> [TASK]:
Return all of the material, keeping each line exactly as it is.

> [DATASET EXTRACT]:
####
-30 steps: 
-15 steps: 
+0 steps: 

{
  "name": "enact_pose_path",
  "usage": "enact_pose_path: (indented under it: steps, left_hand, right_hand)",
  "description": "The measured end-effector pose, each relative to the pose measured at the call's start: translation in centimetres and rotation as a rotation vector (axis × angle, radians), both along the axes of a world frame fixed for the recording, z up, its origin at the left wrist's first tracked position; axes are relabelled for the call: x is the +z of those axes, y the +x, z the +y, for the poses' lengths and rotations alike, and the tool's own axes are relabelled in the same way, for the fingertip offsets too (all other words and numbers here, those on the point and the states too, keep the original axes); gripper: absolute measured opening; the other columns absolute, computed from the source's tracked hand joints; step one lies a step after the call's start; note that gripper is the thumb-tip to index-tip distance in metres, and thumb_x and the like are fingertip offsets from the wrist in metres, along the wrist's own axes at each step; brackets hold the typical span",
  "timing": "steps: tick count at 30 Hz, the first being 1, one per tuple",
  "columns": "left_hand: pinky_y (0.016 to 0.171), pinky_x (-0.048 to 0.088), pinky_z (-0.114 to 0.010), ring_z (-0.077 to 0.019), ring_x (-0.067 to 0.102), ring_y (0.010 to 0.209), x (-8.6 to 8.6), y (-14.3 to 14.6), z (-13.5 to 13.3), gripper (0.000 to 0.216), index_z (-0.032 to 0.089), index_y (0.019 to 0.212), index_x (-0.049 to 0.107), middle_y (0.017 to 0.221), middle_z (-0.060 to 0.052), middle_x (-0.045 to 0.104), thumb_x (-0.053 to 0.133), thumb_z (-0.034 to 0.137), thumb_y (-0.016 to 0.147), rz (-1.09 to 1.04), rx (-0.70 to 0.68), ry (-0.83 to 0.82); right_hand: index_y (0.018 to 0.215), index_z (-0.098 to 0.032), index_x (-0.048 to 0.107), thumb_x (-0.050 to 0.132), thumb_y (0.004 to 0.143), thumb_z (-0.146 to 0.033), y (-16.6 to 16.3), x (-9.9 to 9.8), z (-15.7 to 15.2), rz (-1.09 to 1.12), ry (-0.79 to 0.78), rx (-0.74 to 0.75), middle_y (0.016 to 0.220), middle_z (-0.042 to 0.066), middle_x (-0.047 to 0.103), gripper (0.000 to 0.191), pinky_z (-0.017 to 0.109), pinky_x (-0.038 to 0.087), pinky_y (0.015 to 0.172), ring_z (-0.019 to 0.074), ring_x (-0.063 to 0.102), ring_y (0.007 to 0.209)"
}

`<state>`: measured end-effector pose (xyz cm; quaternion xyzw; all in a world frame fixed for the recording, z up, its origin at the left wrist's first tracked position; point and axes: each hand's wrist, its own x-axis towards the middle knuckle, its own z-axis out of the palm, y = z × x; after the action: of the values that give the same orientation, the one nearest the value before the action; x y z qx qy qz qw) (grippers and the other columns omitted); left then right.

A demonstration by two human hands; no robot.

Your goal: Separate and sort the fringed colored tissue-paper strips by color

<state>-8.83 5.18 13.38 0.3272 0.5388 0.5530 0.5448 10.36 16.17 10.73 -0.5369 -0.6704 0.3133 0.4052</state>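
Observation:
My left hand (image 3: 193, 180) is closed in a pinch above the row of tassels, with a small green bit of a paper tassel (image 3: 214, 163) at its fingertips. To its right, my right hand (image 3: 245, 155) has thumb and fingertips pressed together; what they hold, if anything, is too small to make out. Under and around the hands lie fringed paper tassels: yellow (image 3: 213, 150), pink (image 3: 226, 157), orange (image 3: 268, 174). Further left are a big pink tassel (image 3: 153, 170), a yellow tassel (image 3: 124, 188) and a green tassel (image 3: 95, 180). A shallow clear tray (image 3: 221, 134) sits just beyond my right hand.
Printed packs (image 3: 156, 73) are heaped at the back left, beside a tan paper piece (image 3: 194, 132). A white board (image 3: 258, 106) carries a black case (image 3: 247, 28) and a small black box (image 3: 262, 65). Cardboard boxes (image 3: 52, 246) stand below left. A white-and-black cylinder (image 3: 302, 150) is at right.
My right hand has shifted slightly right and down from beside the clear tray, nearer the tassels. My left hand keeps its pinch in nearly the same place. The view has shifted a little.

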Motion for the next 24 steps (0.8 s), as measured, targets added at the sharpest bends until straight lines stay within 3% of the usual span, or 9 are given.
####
> [ANSWER]:
-30 steps: 
-15 steps: 
+0 steps: 

{
  "name": "enact_pose_path",
  "usage": "enact_pose_path: (indented under it: steps, left_hand, right_hand)",
  "description": "The measured end-effector pose, each relative to the pose measured at the call's start: translation in centimetres and rotation as a rotation vector (axis × angle, radians), both along the axes of a world frame fixed for the recording, z up, its origin at the left wrist's first tracked position; axes are relabelled for the call: x is the +z of those axes, y the +x, z the +y, for the poses' lengths and rotations alike, and the tool's own axes are relabelled in the same way, for the fingertip offsets too (all other words and numbers here, those on the point and the states too, keep the original axes); gripper: absolute measured opening; the other columns absolute, computed from the source's tracked hand joints; step one lies a step after the call's start; note that gripper is the thumb-tip to index-tip distance in metres, and thumb_x and the like are fingertip offsets from the wrist in metres, along the wrist's own axes at each step; brackets hold the typical span",
  "timing": "steps: tick count at 30 Hz, the first being 1, one per tuple",
  "columns": "left_hand: pinky_y (0.016 to 0.171), pinky_x (-0.048 to 0.088), pinky_z (-0.114 to 0.010), ring_z (-0.077 to 0.019), ring_x (-0.067 to 0.102), ring_y (0.010 to 0.209), x (-8.6 to 8.6), y (-14.3 to 14.6), z (-13.5 to 13.3), gripper (0.000 to 0.216), index_z (-0.032 to 0.089), index_y (0.019 to 0.212), index_x (-0.049 to 0.107), middle_y (0.017 to 0.221), middle_z (-0.060 to 0.052), middle_x (-0.045 to 0.104), thumb_x (-0.053 to 0.133), thumb_z (-0.034 to 0.137), thumb_y (-0.016 to 0.147), rz (-1.09 to 1.04), rx (-0.70 to 0.68), ry (-0.83 to 0.82); right_hand: index_y (0.018 to 0.215), index_z (-0.098 to 0.032), index_x (-0.048 to 0.107), thumb_x (-0.050 to 0.132), thumb_y (0.004 to 0.143), thumb_z (-0.146 to 0.033), y (-16.6 to 16.3), x (-9.9 to 9.8), z (-15.7 to 15.2), rz (-1.09 to 1.12), ry (-0.79 to 0.78), rx (-0.74 to 0.75), middle_y (0.016 to 0.220), middle_z (-0.042 to 0.066), middle_x (-0.047 to 0.103), gripper (0.000 to 0.191), pinky_z (-0.017 to 0.109), pinky_x (-0.038 to 0.087), pinky_y (0.015 to 0.172), ring_z (-0.019 to 0.074), ring_x (-0.063 to 0.102), ring_y (0.007 to 0.209)"
}

`<state>`: measured end-effector pose (xyz cm; quaternion xyzw; all in a world frame fixed for the recording, z up, its origin at the left wrist's first tracked position; point and axes: each hand's wrist, its own x-axis towards the middle knuckle, its own z-axis out of the palm, y = z × x; after the action: of the values that give the same orientation, the one nearest the value before the action; x y z qx qy qz qw) (grippers and the other columns omitted); left then right.

A demonstration by two human hands; no robot.

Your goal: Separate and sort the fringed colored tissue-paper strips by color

<state>-8.83 5.18 13.38 0.3272 0.5388 0.5530 0.5448 10.36 16.17 10.73 -0.5369 -0.6704 0.3133 0.4052</state>
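Observation:
My left hand (image 3: 193, 180) is closed in a pinch above the row of tassels, with a small green bit of a paper tassel (image 3: 214, 163) at its fingertips. To its right, my right hand (image 3: 245, 155) has thumb and fingertips pressed together; what they hold, if anything, is too small to make out. Under and around the hands lie fringed paper tassels: yellow (image 3: 213, 150), pink (image 3: 226, 157), orange (image 3: 268, 174). Further left are a big pink tassel (image 3: 153, 170), a yellow tassel (image 3: 124, 188) and a green tassel (image 3: 95, 180). A shallow clear tray (image 3: 221, 134) sits just beyond my right hand.
Printed packs (image 3: 156, 73) are heaped at the back left, beside a tan paper piece (image 3: 194, 132). A white board (image 3: 258, 106) carries a black case (image 3: 247, 28) and a small black box (image 3: 262, 65). Cardboard boxes (image 3: 52, 246) stand below left. A white-and-black cylinder (image 3: 302, 150) is at right.
My right hand has shifted slightly right and down from beside the clear tray, nearer the tassels. My left hand keeps its pinch in nearly the same place. The view has shifted a little.
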
Motion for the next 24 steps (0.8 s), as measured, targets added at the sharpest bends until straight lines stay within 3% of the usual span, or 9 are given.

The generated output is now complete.